I have a question... we are going to have a new addition to our family any time soon (due date in 3 weeks).

My toddler sleeps with us in our big comfty bed, even though we got her own toddler bed at the foot of our bed (which she loves to play in and I would start off the night with her sleeping there and she would join us later in the night, but as my pregnancy progressed I wasn't too comfortable laying down with her in her bed so would let her continue to sleep with us and once in a while I or dh would carry her to her toddler bed). After a while we just gave up so dd still sleeps with us.

Our neighbor gave us an antique crib (narrow and wooden) and can fit snuggly between our bed and wall. My dd is so excited and says its for the baby. (funny thing she never slept in a crib). I asked her where her bed is, she was so puzzled.
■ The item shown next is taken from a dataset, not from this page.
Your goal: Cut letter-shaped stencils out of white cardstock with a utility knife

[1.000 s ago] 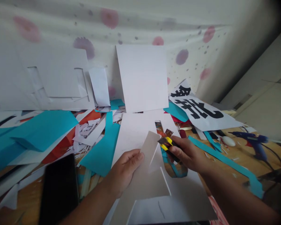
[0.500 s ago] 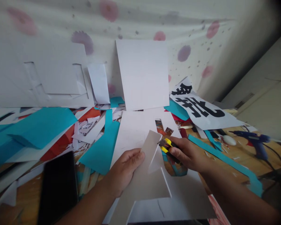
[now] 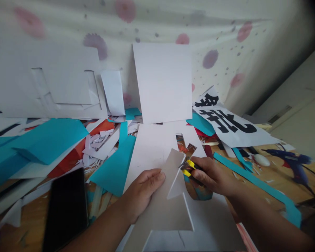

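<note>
My left hand [image 3: 149, 183] grips the left edge of a cut white board piece [image 3: 168, 206], thumb on top. The piece has an angular outline and tilts up at its far end. In my right hand [image 3: 212, 175] is a yellow and black utility knife [image 3: 190, 168], fingers closed round its body. Its tip is at the right edge of the piece, near the far end. Under both hands lies a larger white board [image 3: 152, 140] with cut-out openings, through which the wooden table shows.
A white panel [image 3: 162, 84] leans against the dotted curtain. Left are turquoise sheets [image 3: 49, 140], paper scraps [image 3: 99, 141] and a black phone [image 3: 65, 210]. Right are a sheet with black characters [image 3: 228, 122], a turquoise strip [image 3: 254, 178] and a blue glue gun [image 3: 291, 159].
The view has shifted slightly, so most things sit a little further right. Both hands keep their grips, and the knife stays at the piece's right edge.
</note>
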Action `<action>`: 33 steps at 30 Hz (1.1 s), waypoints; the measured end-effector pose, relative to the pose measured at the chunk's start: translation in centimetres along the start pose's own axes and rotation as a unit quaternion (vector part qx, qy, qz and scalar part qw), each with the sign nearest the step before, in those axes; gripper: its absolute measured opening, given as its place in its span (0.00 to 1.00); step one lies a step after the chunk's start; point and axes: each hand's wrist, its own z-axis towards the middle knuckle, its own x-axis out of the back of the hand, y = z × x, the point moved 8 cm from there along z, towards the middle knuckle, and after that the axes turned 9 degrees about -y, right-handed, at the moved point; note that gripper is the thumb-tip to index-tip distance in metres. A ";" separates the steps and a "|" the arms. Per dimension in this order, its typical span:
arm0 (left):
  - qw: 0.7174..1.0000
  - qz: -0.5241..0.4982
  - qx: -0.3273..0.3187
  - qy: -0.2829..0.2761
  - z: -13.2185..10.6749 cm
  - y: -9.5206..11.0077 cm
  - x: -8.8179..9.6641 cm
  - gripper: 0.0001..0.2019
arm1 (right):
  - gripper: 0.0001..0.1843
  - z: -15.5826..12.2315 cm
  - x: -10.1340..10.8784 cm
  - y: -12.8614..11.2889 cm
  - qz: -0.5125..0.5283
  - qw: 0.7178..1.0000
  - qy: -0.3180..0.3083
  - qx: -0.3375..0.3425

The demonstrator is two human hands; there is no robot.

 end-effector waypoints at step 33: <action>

Anyway... I decided to make room for all of us, I am going to put the toddler bed on one side of our bed then I can roll her over, and have the crib on the other side of the bed (since the baby will be so tiny not sure if I can trust first few weeks with toddler and baby together in family bed with us).
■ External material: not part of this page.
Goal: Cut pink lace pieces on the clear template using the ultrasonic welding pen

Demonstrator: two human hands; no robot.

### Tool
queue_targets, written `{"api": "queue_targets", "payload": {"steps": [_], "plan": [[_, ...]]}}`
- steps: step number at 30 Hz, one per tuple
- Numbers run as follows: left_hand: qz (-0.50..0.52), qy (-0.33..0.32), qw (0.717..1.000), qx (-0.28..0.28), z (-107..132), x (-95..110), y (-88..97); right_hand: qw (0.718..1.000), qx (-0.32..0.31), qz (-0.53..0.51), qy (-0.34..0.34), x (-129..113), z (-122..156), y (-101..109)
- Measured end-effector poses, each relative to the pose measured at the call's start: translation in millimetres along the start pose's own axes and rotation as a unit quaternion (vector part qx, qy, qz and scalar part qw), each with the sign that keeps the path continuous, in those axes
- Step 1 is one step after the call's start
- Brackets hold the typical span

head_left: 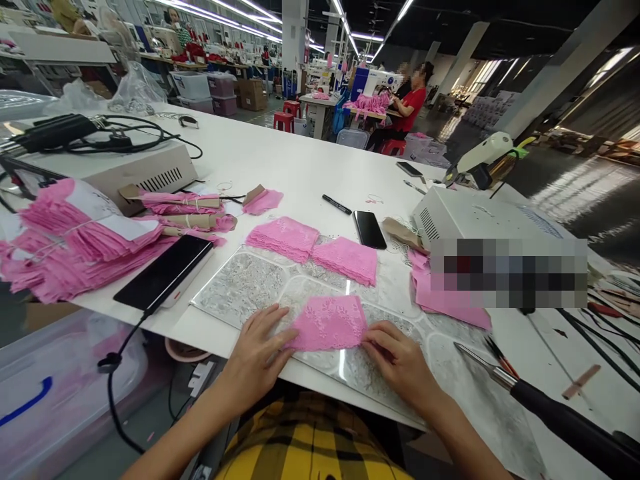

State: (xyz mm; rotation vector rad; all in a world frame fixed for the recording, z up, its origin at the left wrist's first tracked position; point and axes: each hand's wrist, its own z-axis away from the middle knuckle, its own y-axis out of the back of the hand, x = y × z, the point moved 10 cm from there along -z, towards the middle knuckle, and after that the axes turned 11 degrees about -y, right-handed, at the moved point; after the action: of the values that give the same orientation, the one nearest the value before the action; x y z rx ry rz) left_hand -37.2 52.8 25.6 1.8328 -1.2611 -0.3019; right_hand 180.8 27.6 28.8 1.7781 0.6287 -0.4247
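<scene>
A pink lace fabric piece [327,325] lies flat on the grey marbled tile [245,283] in front of me. My left hand [263,347] is open beside its left end, fingers spread, with fingertips touching the lower left corner. On the other side, my right hand [397,360] is closed, thumb and index finger pinching the lower right corner. Just beyond are two stacks of the same lace, a left stack [283,238] and a right stack [345,260], lying side by side on the tile's far part.
Bundled pink fabric [75,233] and a black slab-like device [165,273] lie at left. A phone [370,230] and pen [337,204] lie beyond the stacks. At right are a soldering-iron-like tool [530,393], pink pieces [445,297] and a grey box [480,213]. A co-worker [413,103] sits farther back.
</scene>
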Motion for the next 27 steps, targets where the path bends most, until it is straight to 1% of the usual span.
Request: {"api": "queue_targets", "payload": {"steps": [4,7,11,14,17,18,20,22,24,26,27], "plan": [[-0.009,-0.019,1.000,-0.007,-4,2,0.0,1.000,-0.002,0.010,0.014,1,2,3],[-0.021,-0.027,0.999,-0.024,-6,3,-3.9,1.000,-0.008,0.022,0.013,3,3,0],[-0.029,-0.053,0.998,-0.029,-9,7,-5.0,1.000,0.001,0.016,0.004,5,1,2],[0.011,-0.048,0.998,-0.031,-21,-2,-0.8,0.999,-0.012,-0.020,-0.026,8,-9,4],[0.076,-0.008,0.996,-0.055,-47,-28,3.7,0.993,-0.041,-0.053,-0.096,14,-31,6],[0.092,0.008,0.993,-0.069,-58,-40,4.4,0.989,-0.054,-0.062,-0.122,15,-41,6],[0.090,0.021,0.993,-0.069,-87,-67,12.1,0.982,-0.071,-0.076,-0.155,14,-67,7],[0.081,0.028,0.994,-0.062,-118,-97,19.5,0.983,-0.058,-0.087,-0.149,7,-102,15],[0.070,0.030,0.996,-0.053,-148,-129,26.8,0.988,-0.020,-0.080,-0.131,-2,-142,26],[0.054,0.030,0.997,-0.034,-171,-158,36.7,0.990,0.013,-0.077,-0.116,-11,-180,31],[0.046,0.029,0.998,-0.025,-178,-171,41.8,0.991,0.031,-0.074,-0.106,-16,-195,30]]}}
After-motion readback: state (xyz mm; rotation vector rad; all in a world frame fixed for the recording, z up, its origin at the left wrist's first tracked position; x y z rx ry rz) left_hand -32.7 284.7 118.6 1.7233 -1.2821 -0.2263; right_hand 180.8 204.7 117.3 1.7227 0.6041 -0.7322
My neighbor asked me won't the baby keep my toddler awake in the night if I have to wake up to nurse her and with the babies hunger need etc. I've thought about it too, I know that nursing with babies in bed is easier and the whole family is not roused.
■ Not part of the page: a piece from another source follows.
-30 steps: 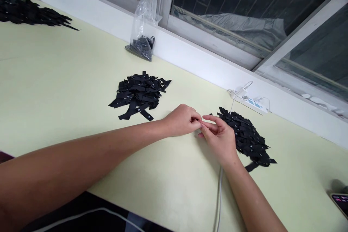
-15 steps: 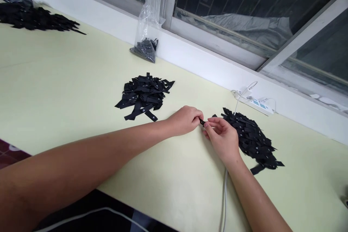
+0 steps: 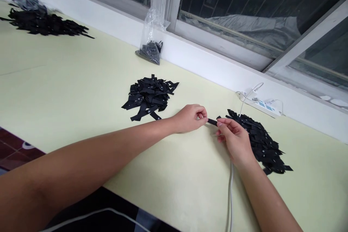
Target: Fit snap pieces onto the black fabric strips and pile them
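Between my two hands a short black fabric strip [image 3: 212, 121] is stretched just above the table. My left hand [image 3: 191, 117] pinches its left end between thumb and forefinger. The thumb and fingers of my right hand [image 3: 233, 137] close on the other end. Behind my left wrist lies a pile of black fabric strips [image 3: 150, 94], several with small white marks. A second pile of black strips [image 3: 265, 145] lies just right of my right hand, which covers part of it.
A clear plastic bag [image 3: 150, 49] with black pieces stands against the white ledge. Another dark heap [image 3: 49, 23] lies at the far left. A white power strip [image 3: 261, 105] sits at the back right. A pale cable [image 3: 231, 195] runs across the pale table [image 3: 176, 174] beneath my right wrist.
My hands have moved slightly apart, so more of the strip shows between them. The whole view has shifted a little, with things appearing further right.
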The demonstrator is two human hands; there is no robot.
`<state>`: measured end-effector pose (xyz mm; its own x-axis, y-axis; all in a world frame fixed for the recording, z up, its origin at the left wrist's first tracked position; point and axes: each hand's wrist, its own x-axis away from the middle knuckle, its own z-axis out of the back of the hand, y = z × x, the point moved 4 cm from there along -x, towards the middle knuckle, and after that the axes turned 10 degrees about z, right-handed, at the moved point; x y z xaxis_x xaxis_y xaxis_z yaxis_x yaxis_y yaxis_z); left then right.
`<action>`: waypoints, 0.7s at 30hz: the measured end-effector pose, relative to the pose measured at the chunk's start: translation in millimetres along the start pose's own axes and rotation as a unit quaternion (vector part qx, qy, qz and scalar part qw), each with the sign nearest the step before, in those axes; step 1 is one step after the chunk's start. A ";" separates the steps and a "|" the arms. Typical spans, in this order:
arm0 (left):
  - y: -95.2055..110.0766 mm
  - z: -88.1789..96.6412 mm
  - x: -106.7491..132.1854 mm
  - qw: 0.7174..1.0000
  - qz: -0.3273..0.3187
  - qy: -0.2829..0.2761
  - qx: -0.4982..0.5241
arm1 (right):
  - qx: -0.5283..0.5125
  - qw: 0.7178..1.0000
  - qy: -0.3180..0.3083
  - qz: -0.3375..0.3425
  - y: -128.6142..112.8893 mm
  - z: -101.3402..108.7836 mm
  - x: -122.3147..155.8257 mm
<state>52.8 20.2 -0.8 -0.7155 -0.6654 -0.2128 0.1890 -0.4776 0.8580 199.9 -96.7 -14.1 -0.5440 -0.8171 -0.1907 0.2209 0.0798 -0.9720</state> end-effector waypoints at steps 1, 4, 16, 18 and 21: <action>-1.0 0.1 -0.7 1.000 0.005 -0.003 0.010 | -0.005 1.000 0.003 0.002 -0.9 1.0 -0.2; -4.8 1.4 -3.1 0.998 0.025 0.008 0.051 | -0.014 0.999 0.026 0.017 -5.0 6.6 -1.8; -6.4 0.2 -2.2 0.997 0.013 0.012 -0.078 | 0.096 0.992 0.071 0.029 -0.3 23.2 -7.8; -7.6 0.5 -1.8 0.994 0.017 0.015 -0.103 | 0.125 0.990 0.055 0.037 0.7 22.5 -7.6; -8.1 1.9 -1.4 0.991 0.009 0.032 -0.133 | 0.143 0.988 0.044 0.043 2.6 23.2 -8.0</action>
<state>51.0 26.1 -6.5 -0.6680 -0.7062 -0.2346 0.3776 -0.5933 0.7109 223.6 -103.2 -11.9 -0.5781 -0.7611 -0.2939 0.4823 -0.0282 -0.8756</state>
But wanted to ask others here. My dd still wakes up to ask to nurse in the night too so I know I will need to meet her need as well (she will be 3 in march).

Also dh and I are hard of hearing, we cant hear the babies cry and have a flashing system (which we hate but use). So much better with babies/toddler with us then they can tap us or we feel them moving about much earlier before the light signal goes off. I cant imagine having dd in another room and having two separate flashing system...one to signal her cries and one to signal babies cries.

I like the idea of having a Family Bedroom too since the toys are separate. The playroom is for daytime and at night we all snuggle together in the same room and even same bed.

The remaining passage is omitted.